Tamar Hallerman
GHG Monitor
10/26/12
ON THE INTERNATIONAL FRONT
A South Korean utility is picking up a large stake in the Don Valley carbon capture and storage project in eastern England, Bloomberg reported this week. An unidentified South Korean utility will be the second Korean investor in 2Co Energy’s Don Valley project, the news outlet reported, providing £1 billion ($1.6 billion) in financing as part of the deal. In March, 2Co announced that the Korean company Samsung Construction & Trading would be buying a 15 percent stake in the project and taking on an engineering, procurement and construction role as well.
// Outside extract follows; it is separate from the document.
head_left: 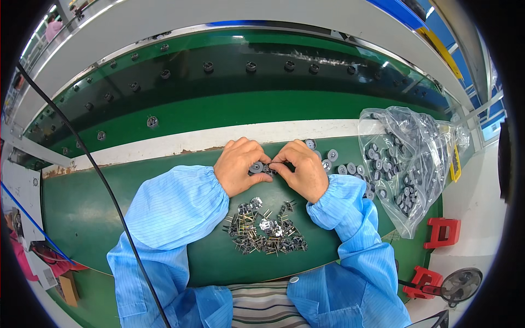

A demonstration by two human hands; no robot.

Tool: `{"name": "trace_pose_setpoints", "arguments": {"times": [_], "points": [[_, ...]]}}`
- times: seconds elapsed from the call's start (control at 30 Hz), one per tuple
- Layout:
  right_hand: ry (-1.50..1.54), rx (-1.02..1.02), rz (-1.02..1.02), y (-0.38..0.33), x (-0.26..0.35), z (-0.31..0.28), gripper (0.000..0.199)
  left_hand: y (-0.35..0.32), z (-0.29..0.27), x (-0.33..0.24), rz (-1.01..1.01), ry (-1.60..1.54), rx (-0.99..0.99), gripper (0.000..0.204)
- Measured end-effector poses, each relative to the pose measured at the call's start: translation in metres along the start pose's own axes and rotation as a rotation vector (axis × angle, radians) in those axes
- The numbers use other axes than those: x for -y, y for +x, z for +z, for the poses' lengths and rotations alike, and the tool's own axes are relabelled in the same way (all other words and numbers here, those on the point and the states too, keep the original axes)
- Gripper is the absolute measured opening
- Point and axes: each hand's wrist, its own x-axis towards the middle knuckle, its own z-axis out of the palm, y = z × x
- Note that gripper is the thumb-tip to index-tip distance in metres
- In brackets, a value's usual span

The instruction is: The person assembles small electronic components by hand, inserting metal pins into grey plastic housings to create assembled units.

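Note:
Close together above the green work surface (164, 213), both my hands meet at the fingertips. My left hand (239, 165) is closed round a grey round plastic piece (256, 167) with a hole in its middle. From the other side, my right hand (304, 169) pinches a small dark metal part (268, 169) against it; the fingers hide much of this part. Nearer my body lies a heap of small metal parts with thin pins (265, 229), some shiny. Several loose grey round pieces (332, 155) lie right of my right hand.
A clear plastic bag (407, 164) full of grey round pieces spreads at the right. Beyond a white ledge (197, 140), a green conveyor belt (219, 103) carries spaced dark round parts. A black cable (106, 183) crosses the left side. Red stools (442, 232) and a small fan (461, 285) stand at the right.

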Motion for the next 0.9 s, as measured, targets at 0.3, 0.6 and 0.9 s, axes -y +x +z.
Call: {"name": "trace_pose_setpoints", "arguments": {"times": [0.3, 0.6, 0.9], "points": [[-0.119, -0.037, -0.180, 0.003, 0.003, 0.004, 0.019, 0.001, -0.001, 0.000, -0.026, -0.024, 0.029, 0.040], [-0.064, -0.109, -0.134, -0.003, 0.003, 0.016, 0.018, -0.001, -0.002, 0.001, -0.006, -0.059, -0.008, 0.039], [0.076, -0.060, -0.029, -0.009, -0.002, 0.008, 0.017, 0.002, 0.003, -0.005, -0.027, -0.101, -0.017, 0.034]]}}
In June Linde AG also obtained a 15 percent share of the project, which, if commissioned, would build a 650 MW integrated gasification combined cycle plant that would capture and pump 5 million tons of CO2 annually into a deep saline aquifer and depleted oil well in the North Sea for enhanced oil recovery. The funding gives extra momentum to the project, which is vying for European Union and U.K. CCS competition funding. The project, though, is one of the costliest in development worldwide. 2Co previously estimated that the onshore portion of the project would cost £3 billion ($4.8 billion), and the offshore infrastructure, including a 250-mile pipeline, would cost another £2 billion ($3.2 billion).
IN CLIMATE SCIENCE
Climatologist Michael Mann sued two prominent conservative groups for defamation this week. Earlier this week Mann, one of the country’s most prominent and controversial climate scientists who directs Pennsylvania State University’s Earth System Science Center, announced that he has sued the conservative magazine the National Review, as well as the think tank Competitive Enterprise Institute for “false and defamatory statements” that accused him of academic fraud and compared him to child molester and former Penn State assistant football coach Jerry Sandusky. In August, Mann announced his intentions to sue the groups. The lawsuit, if it goes to trial, is expected to be one of the most high-profile yet on climate science. Mann shared a Nobel Peace Prize with Al Gore and others in 2007 for research conducted with the Intergovernmental Panel on Climate Change, but he is perhaps best known for his so-called ‘hockey-stick graph,’ which showed a sharp increase in global temperatures beginning in the early 1900s. He was also a central figure in the “Climategate” e-mail controversy, where hackers illegally obtained e-mails from climate scientists and alleged them of manipulating data. However, more than half a dozen investigations, including one from the National Science Foundation, declared that the allegations of fraud were untrue.